══ Dataset content ══
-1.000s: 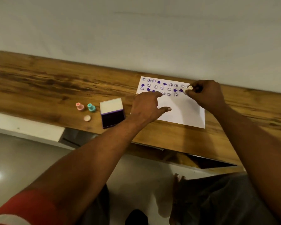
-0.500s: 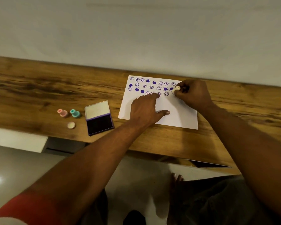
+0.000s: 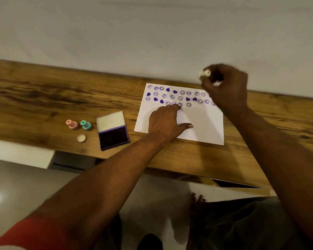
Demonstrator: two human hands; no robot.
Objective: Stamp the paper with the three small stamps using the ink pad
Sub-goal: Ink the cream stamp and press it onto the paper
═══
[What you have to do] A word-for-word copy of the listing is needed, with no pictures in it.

[Finished exercise]
-1.000s: 
-0.500s: 
+0.000s: 
Demonstrator: two human hands; no robot.
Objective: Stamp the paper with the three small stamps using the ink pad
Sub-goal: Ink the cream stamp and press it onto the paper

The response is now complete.